EXERCISE INSTRUCTIONS:
Nothing but a number should be given: the count of lines in the data that include the string "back".

INFORMATION SUPPLIED:

+ + + + +

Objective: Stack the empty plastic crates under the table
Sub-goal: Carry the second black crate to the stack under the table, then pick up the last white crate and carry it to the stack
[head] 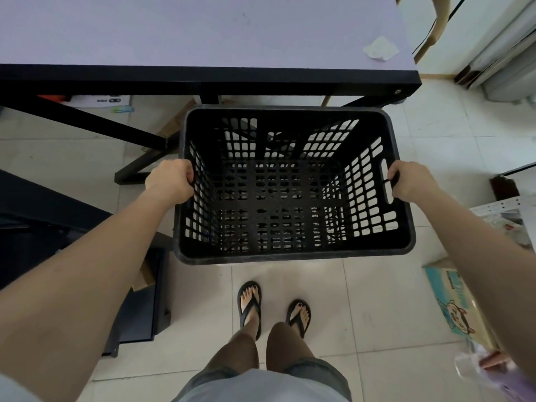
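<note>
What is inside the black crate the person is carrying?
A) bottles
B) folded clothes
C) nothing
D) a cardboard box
C: the black crate, held at its sides by the left hand and right hand, shows only its bare slotted floor and walls.

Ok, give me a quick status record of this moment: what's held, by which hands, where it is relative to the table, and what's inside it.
held item: black plastic crate
left hand: closed on the crate's left rim
right hand: closed on the right side, fingers through the handle slot
crate contents: empty, floor visible through the mesh bottom
crate position: carried in front of the person, far rim near the table edge
table top: bare except a crumpled paper near the right corner
other crates: none clearly visible
</note>
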Tool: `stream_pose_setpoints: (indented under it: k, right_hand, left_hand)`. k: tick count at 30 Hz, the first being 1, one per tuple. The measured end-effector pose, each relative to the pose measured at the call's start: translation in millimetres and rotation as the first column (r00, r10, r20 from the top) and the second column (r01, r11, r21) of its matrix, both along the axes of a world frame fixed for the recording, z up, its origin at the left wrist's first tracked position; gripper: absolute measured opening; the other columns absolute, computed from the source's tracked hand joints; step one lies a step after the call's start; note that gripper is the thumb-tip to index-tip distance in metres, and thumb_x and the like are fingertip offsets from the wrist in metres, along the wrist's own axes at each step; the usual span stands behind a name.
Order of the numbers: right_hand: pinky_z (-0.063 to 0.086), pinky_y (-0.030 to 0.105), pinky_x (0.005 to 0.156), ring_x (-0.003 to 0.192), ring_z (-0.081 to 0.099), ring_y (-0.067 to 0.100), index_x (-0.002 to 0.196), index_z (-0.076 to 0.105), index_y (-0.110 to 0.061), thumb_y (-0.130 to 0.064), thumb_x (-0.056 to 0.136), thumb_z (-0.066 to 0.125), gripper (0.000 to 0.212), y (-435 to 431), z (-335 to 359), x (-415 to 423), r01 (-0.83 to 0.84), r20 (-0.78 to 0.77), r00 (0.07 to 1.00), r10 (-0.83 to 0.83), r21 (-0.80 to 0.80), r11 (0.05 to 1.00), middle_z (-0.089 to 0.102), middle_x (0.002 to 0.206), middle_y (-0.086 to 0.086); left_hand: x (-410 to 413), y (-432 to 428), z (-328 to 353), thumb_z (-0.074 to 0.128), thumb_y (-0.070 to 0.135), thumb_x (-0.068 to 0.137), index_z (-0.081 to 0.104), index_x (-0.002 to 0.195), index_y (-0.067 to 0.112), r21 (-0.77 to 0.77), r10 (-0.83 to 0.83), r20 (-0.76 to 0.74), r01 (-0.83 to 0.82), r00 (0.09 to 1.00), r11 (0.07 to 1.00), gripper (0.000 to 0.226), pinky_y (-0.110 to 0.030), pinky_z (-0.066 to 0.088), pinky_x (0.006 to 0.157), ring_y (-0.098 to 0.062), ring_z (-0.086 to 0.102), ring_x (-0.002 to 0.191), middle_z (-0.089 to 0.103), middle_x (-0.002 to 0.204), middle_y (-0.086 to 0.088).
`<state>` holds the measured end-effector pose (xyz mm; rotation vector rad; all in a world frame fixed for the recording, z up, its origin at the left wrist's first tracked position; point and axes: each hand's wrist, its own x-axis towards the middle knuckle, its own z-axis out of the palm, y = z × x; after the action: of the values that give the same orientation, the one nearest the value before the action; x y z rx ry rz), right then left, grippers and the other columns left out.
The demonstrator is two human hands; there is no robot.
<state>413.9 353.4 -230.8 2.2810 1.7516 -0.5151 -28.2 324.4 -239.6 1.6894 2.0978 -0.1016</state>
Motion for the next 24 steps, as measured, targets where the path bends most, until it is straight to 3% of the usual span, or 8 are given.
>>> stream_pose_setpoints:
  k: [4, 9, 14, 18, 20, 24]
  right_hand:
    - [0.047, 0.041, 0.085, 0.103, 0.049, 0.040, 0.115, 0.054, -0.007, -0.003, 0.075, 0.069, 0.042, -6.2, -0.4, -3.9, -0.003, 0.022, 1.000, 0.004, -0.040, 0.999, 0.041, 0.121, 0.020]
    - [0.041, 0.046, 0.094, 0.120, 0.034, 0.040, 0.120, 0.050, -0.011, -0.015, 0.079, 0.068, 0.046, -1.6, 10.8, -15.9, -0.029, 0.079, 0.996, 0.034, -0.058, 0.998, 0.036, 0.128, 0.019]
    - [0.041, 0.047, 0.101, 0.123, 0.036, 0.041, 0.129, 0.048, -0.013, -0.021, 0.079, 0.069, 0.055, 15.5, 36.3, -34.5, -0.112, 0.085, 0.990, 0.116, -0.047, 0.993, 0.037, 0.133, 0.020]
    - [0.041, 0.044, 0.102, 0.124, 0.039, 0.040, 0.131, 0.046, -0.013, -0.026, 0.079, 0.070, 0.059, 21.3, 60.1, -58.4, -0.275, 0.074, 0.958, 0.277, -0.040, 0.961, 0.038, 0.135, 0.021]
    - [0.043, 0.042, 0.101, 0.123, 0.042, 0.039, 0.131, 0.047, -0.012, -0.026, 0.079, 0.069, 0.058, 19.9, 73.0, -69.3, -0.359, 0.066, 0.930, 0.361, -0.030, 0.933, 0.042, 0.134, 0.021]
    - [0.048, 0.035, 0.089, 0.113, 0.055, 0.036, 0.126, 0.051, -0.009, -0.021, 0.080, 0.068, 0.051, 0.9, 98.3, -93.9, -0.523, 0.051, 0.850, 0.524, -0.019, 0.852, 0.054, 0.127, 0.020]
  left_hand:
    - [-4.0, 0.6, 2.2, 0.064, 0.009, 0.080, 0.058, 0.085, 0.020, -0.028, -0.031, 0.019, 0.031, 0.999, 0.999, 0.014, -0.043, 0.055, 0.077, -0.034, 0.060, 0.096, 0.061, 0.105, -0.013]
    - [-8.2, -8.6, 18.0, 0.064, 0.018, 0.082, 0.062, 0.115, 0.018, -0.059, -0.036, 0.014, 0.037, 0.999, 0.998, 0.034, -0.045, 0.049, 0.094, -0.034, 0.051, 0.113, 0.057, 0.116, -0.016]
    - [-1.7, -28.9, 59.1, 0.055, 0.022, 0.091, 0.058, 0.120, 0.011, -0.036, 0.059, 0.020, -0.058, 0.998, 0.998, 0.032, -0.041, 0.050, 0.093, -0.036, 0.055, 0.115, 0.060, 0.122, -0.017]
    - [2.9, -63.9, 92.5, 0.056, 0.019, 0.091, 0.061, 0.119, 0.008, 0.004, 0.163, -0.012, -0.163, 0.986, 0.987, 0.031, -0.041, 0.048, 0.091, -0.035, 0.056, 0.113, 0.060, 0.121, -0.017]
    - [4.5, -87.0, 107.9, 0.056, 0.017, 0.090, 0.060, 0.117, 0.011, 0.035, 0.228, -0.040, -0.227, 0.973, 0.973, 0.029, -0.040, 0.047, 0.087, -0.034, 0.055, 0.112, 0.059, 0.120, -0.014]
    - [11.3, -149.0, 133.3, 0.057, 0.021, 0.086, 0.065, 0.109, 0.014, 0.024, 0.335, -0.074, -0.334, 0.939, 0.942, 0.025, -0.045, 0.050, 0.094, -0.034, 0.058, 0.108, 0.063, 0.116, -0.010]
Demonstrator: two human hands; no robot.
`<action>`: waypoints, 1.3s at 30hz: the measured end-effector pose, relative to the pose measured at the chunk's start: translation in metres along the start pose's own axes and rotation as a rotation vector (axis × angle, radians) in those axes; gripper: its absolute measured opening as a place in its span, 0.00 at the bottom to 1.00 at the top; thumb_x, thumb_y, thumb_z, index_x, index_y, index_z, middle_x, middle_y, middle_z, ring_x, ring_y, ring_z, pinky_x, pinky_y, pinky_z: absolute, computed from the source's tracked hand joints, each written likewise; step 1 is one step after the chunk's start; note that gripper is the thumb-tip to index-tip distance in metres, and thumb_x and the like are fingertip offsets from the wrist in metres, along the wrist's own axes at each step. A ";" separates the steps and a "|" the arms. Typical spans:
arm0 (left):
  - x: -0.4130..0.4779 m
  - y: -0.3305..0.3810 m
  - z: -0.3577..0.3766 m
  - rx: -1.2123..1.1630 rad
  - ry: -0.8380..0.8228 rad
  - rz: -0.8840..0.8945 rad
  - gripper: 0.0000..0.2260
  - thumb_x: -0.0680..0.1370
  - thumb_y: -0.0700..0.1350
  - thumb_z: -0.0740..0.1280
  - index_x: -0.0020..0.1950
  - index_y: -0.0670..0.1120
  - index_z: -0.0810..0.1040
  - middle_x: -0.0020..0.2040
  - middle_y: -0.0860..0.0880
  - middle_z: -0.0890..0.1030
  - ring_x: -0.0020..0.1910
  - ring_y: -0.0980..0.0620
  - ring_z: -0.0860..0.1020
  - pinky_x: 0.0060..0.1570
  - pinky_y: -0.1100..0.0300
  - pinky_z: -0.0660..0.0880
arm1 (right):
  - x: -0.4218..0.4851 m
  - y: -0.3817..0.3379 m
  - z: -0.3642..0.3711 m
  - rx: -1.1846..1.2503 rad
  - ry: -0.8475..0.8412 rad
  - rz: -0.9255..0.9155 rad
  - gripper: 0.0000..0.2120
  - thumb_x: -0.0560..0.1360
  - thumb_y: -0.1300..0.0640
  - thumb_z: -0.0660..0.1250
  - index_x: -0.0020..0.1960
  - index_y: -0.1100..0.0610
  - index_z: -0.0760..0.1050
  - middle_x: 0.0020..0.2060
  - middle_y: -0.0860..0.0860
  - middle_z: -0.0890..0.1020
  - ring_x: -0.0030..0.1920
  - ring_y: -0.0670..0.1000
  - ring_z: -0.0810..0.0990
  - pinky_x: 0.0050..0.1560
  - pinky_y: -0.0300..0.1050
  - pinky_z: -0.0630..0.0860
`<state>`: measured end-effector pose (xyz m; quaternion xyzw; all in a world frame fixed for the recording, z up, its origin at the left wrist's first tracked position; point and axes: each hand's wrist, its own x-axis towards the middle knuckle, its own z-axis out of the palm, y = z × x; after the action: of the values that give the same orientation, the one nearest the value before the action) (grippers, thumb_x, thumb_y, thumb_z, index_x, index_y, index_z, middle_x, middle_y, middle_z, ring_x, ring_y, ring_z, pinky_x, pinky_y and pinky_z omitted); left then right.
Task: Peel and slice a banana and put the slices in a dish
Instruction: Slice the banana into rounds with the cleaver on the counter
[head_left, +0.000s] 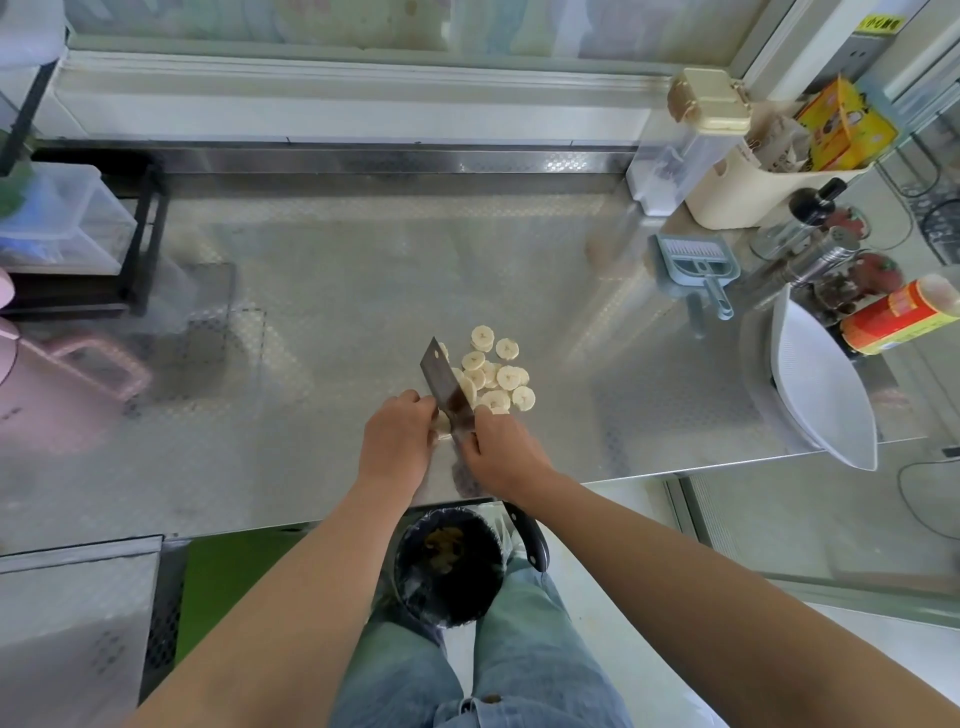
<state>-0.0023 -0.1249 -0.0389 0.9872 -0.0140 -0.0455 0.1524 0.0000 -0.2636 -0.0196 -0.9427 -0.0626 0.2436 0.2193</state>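
Note:
Several pale banana slices lie in a loose pile on the steel counter. Just left of the pile a cleaver stands with its blade edge down. My right hand grips the cleaver close behind the blade, and the dark handle end sticks out under my wrist. On the blade's left side my left hand curls its fingers round a short remaining piece of banana, mostly hidden by the hand. A white oval dish sits tilted at the counter's right edge, with no slices in it.
A black bin lined with a bag stands on the floor below the counter edge, between my knees. A blue brush and dustpan, jars, bottles and a cream caddy crowd the right rear. A pink jug and a rack with tubs stand on the left.

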 end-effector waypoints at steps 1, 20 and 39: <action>0.000 0.000 0.000 -0.008 0.002 -0.001 0.02 0.73 0.41 0.68 0.45 0.43 0.78 0.42 0.46 0.77 0.41 0.46 0.75 0.36 0.59 0.65 | 0.001 0.000 0.002 0.003 -0.006 0.007 0.11 0.80 0.51 0.56 0.44 0.58 0.65 0.36 0.54 0.72 0.37 0.57 0.72 0.36 0.47 0.65; 0.001 -0.002 0.000 0.046 -0.050 0.024 0.04 0.73 0.40 0.66 0.47 0.42 0.77 0.44 0.44 0.76 0.43 0.44 0.75 0.37 0.55 0.67 | -0.004 0.002 -0.013 0.006 0.064 -0.063 0.09 0.78 0.56 0.56 0.41 0.58 0.63 0.31 0.52 0.68 0.34 0.55 0.69 0.29 0.45 0.59; -0.001 -0.001 0.000 0.006 -0.005 0.010 0.04 0.73 0.40 0.69 0.47 0.42 0.78 0.43 0.45 0.78 0.42 0.45 0.75 0.38 0.57 0.68 | 0.002 -0.001 -0.001 -0.025 0.004 -0.021 0.10 0.80 0.52 0.56 0.43 0.57 0.64 0.33 0.52 0.70 0.36 0.55 0.71 0.33 0.44 0.62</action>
<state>-0.0028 -0.1236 -0.0392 0.9874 -0.0193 -0.0472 0.1497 0.0025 -0.2629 -0.0197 -0.9451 -0.0753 0.2384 0.2102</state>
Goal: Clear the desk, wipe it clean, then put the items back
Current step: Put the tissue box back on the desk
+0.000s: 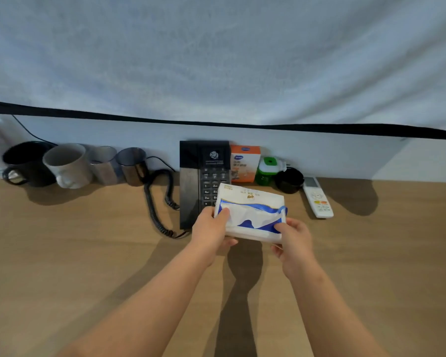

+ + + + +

ANSWER SPACE:
2